I just bought a brand new western wind navajo electronic caller. Used it last weekend and worked great night one. Then go to use it the following evening cold about 30degrees noticed that I couldn't turn the volume over half way without the call cutting out mid call. So I finished the stand packed up came to the house fresh set of batteries. The next evening get out call acts fine then 10 mins in same thing any ideas? I've built a insulated box for it going to see if its a cold issue hopefully tomorrow once a fresh snow is on and storm breaks in south west Ohio.
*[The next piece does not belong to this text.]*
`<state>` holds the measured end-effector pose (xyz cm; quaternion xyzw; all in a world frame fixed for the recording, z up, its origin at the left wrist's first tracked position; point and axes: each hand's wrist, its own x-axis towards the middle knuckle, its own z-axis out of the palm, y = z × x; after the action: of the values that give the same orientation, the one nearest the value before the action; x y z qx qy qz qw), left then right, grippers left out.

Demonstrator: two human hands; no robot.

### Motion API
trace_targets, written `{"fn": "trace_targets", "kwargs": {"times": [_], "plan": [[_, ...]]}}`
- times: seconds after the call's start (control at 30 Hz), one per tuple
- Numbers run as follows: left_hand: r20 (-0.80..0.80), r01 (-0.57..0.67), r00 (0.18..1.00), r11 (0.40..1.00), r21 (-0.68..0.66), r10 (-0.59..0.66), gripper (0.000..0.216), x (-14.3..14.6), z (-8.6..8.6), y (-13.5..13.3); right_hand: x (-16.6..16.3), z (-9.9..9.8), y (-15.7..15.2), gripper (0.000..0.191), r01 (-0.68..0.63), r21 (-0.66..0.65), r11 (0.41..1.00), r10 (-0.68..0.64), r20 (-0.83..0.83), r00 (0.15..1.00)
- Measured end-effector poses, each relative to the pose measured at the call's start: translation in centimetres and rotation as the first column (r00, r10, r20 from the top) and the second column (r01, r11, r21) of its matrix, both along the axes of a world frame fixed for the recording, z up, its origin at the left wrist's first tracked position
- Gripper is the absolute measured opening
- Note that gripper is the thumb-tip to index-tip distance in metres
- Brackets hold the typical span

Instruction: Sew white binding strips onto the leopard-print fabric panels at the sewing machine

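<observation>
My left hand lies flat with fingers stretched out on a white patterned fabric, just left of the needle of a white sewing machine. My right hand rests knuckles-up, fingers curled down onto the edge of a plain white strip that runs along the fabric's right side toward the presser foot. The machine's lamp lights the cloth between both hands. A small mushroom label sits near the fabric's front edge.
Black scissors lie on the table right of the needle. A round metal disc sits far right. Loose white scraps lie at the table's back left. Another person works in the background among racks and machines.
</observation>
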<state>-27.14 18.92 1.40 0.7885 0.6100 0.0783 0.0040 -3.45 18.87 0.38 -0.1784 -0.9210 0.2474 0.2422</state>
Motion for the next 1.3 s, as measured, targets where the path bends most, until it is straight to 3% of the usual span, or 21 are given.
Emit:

Anyone else have the same problem?


----------



## youngdon (Mar 10, 2010)

Welcome to the forum Coyote Hoops !

Is this a western rivers ?


----------



## catcapper (Feb 11, 2010)

Welcome to PT Coyote Hoops.

I'll bet theres a crack/break in one of the circut connections.

awprint:


----------



## sneakygroundbuzzard (Nov 1, 2012)

welcome to the site

yup sounds like a solder joint conncetion

seen that many times on circuit boards for instrument clusters in vehicles,always acted up when cold out and real hot out


----------



## prairiewolf (Feb 19, 2012)

If its not a connection problem try rechargable batteries. My Foxpro scorpion wont last but a couple sets with alkaline AA in real cold weather.


----------



## 220swift (Mar 2, 2011)

Welcome to the PT forum Coyote Hoops.


----------



## SHampton (Apr 20, 2012)

FoxPro.


----------



## Scotty D. (Feb 23, 2012)

:welcome2: +1 Foxpro....If that's not in your budget, I've heard rave reviews on the Ico Tech GS300...Uses sounds from Wildlife Tech & costs less than $80 NIB


----------



## Coyote Hoops (Feb 28, 2013)

Thank you for your suggestions


----------



## 220swift (Mar 2, 2011)

I agree with the guys above on the crack and/or bad solder joints. Either return it where you bought it or get ahold of Western Rivers customer service and see about an exchange.

http://www.western-rivers-sales.com/

For Sales And Customer Service Call 1-888-547-4679

For Technical Support Call 1-800-967-0998


----------